56 - TU E EU



Os pensamentos naturais e artificiais são continuamente arquivados no gigantesco aparelho voador, capturados de maneira subtil pela ímpar arquitetura da nave afunilada, autêntica catedral voadora de formas ogivais colocadas umas por cima das outras. Para esquecer os seus pensamentos mais disformes, Perpétuo deambula pelos caminhos horas a fio, tal como veio ao mundo, sem se conseguir deter. Por mais esforços que faça não desiste, parar é quase morrer, é como se ele se transfigurasse em milhares de personagens ou naqueles fantasmas desnudados que o acompanham no caminho e lhe dissolvem os pensamentos como se tivessem um destino a cumprir. Perpétuo pergunta a si mesmo se serão verdadeiras aquelas figuras que avançam consigo um passo de cada vez.
O poeta não consegue suportar mais imaginar-se sozinho num mundo sem luz nem ternura. Por momentos fica com medo de desaparecer e depois reaparecer do outro lado do espaço-tempo num mundo ainda mais desfigurado e burlesco, ainda mais transfigurado do que este seu que já nada lhe diz.

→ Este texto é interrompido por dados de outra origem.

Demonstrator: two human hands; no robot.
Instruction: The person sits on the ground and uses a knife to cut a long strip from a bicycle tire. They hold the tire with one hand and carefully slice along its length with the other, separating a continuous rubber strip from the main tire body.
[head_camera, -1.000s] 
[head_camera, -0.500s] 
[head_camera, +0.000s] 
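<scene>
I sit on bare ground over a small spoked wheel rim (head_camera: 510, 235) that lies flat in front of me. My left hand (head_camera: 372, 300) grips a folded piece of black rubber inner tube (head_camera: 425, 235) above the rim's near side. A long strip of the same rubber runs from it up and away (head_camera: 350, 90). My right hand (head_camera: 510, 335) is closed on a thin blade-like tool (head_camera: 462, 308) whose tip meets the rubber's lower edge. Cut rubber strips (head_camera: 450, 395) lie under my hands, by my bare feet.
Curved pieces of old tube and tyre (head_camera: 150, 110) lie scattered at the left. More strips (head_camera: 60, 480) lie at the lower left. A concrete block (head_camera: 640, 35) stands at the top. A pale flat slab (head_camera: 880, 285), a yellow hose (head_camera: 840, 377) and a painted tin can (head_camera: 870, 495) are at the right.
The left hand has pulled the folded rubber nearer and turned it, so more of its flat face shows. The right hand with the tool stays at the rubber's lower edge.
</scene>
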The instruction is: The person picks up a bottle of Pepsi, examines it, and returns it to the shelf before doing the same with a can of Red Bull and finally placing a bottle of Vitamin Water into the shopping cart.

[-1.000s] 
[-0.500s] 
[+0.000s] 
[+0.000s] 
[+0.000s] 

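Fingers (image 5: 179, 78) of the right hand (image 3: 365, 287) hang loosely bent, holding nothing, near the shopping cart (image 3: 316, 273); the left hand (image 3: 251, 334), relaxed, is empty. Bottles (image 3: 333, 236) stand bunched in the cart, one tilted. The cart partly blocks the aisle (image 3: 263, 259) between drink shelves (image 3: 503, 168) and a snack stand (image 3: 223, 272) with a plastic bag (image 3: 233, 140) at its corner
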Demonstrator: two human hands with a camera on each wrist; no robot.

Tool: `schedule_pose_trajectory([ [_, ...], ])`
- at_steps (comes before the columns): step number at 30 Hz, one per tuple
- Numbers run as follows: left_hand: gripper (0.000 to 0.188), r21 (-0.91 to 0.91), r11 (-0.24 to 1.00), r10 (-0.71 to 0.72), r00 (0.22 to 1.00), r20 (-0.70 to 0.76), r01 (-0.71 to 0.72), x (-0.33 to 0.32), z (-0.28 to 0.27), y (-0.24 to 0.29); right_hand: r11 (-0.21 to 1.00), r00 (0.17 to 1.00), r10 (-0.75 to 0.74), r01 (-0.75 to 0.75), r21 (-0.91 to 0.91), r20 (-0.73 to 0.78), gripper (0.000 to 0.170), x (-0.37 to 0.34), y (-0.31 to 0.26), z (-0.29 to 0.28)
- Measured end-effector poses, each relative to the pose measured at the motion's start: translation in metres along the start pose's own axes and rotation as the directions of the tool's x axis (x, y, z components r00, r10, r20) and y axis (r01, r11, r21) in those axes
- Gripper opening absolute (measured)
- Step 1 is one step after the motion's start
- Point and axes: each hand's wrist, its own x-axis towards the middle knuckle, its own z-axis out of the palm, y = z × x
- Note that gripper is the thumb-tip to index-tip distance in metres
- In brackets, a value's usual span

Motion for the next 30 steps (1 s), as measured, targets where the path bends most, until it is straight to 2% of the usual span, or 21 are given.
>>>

- O momento primeiro em que nos vimos nunca mais se irá repetir, eu falava e sabia que alguém me escutava, sabia que tu me escutavas… Hoje questiono as vezes infinitas em que esse nosso primeiro encontro aconteceu, interrogo-me enquanto avanço despido, cercado por estas centenas de figurantes que sei agora fazerem parte do meu ser. Somos duas almas distintas, Marília, uma crente a outra não crente, uma cobarde e a outra audaciosa, uma atenta e observadora, outra falante e acusadora, e eu serei sempre a alma pior. Somos feitos um do outro, um para o outro, pertencemo-nos e complicamos tudo com receios infundados, eu sinto-me conduzido pelas ogivas avassaladoras da nave-mãe que nos abriga e me diz que te pertenço e tu a mim, e as almas que me acompanham adivinham o mesmo universo complicado e depois olham-me e separam todas as minúsculas parcelas do meu ser. Desmaterializam-me com o olhar a léguas de distância de Lavinhos num sítio misterioso e quase impenetrável do bosque que cobre as montanhas. Ninguém se interessa com o que aqui se passa, e o poeta que inventei em mim ainda raspa as paredes do quarto todas as noites, e grita, brada e clama todas as noites quase a sufocar com os gritos. Todas as noites o poeta que eu sou volta a ensaiar mais uma desmaterialização espetacular, mas nada disso parece interessar a quem quer que seja. Eu mergulho cada vez mais fundo nas memórias que tenho de ti, as nossas memórias, são elas que me dão o alento necessário, tudo o que necessito para poder, finalmente, voltar a ser quem era. — é mesmo só isso que agora me interessa.